The compounding quantity of this component (c) is 1-15 mass% in a cleaning composition, Preferably it is 2-10 mass%. If the blending amount of the water-soluble solvent is less than 1% by mass, the effect of removing stains is not sufficiently exhibited, and even if blending exceeds 15% by mass, the effect is not improved. Furthermore, when a glycol ether solvent is used, the number of carbon atoms (length of the alkyl chain) of the alkyl group (R ¹ ) in the above formula is preferably 3-6. When the number of carbon atoms in the alkyl group is less than 3, the effect of removing dirt, foaming and foaming cannot be sufficiently exhibited, and even if the number exceeds 6, the effect is not improved.

  Moreover, a metal chelating agent can be mentioned as another example of the well-known arbitrary component mix | blended. This metal chelating agent is blended for facilitating removal of dirt existing on the bathtub or bathroom floor, especially dirt centered on calcium. Specific examples of the chelating agent include, but are not limited to, ethylenediaminetetraacetic acid (hereinafter also referred to as EDTA), hydroxyethylethylenediaminetriacetic acid, diethylenetriaminepentaacetic acid, nitrilotriacetic acid, triethylenetetraminehexaacetic acid, phosphonic acid. , Ethylene glycol bis (2-aminoethyl ether) tetraacetic acid and salts thereof, and ethylenediamine tetraacetate which is inexpensive and has a high metal sequestering ability is particularly preferable.

  The blending amount of the chelating agent is 0.1 to 10% by mass, preferably 0.5 to 5% by mass in the cleaning composition.

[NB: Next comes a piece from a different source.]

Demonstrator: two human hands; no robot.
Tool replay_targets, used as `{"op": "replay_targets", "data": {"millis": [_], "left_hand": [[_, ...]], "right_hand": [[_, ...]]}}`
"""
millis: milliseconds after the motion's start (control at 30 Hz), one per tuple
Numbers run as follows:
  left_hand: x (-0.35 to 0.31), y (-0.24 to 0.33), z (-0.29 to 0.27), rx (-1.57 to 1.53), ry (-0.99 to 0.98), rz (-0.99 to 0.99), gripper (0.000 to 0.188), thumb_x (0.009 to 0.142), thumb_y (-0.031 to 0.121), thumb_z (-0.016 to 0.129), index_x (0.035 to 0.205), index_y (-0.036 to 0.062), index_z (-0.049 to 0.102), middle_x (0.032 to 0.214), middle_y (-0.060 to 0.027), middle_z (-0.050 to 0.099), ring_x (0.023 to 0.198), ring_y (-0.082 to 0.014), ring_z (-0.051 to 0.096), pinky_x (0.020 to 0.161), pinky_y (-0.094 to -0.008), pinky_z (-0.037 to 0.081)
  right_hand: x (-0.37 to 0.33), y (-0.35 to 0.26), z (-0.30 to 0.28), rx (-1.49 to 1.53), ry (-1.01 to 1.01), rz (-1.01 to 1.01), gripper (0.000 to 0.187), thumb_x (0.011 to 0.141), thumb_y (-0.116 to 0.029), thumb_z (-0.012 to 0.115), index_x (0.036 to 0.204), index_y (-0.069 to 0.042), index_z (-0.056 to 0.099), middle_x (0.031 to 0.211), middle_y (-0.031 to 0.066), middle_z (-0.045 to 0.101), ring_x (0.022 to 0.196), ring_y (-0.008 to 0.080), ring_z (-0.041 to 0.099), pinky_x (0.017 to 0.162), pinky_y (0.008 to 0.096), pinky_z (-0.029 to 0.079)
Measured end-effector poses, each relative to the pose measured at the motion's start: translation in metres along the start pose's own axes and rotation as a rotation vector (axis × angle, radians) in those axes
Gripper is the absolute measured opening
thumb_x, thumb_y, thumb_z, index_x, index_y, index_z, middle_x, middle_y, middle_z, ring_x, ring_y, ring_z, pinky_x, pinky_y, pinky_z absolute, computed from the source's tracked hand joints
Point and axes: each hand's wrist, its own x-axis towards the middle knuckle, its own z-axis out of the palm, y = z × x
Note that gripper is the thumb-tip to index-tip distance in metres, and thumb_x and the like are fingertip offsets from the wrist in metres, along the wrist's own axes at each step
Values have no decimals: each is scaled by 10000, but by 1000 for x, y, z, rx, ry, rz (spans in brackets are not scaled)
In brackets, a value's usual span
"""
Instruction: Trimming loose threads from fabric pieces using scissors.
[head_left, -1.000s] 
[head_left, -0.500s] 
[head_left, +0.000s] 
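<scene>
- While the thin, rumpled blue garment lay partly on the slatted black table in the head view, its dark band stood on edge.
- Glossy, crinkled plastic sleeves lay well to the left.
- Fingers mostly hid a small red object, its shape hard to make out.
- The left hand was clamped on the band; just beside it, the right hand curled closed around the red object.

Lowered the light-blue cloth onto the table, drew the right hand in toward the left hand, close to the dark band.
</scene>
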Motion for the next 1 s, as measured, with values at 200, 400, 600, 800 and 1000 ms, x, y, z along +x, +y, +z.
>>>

If the blending amount of the chelating agent is less than 0.1% by mass, effects such as dissolution of soap residue will not be sufficiently exhibited, and even if it exceeds 10% by mass, the effect will not be improved.

  In the production of the bathroom cleaning composition of the present invention, as known optional components blended in addition to the water-soluble solvent and the chelating agent, inorganic components, water-soluble polymers, viscosity modifiers, humectants, pH adjusters, Examples include antiseptics, antioxidants, ultraviolet absorbers, fragrances, and pigments.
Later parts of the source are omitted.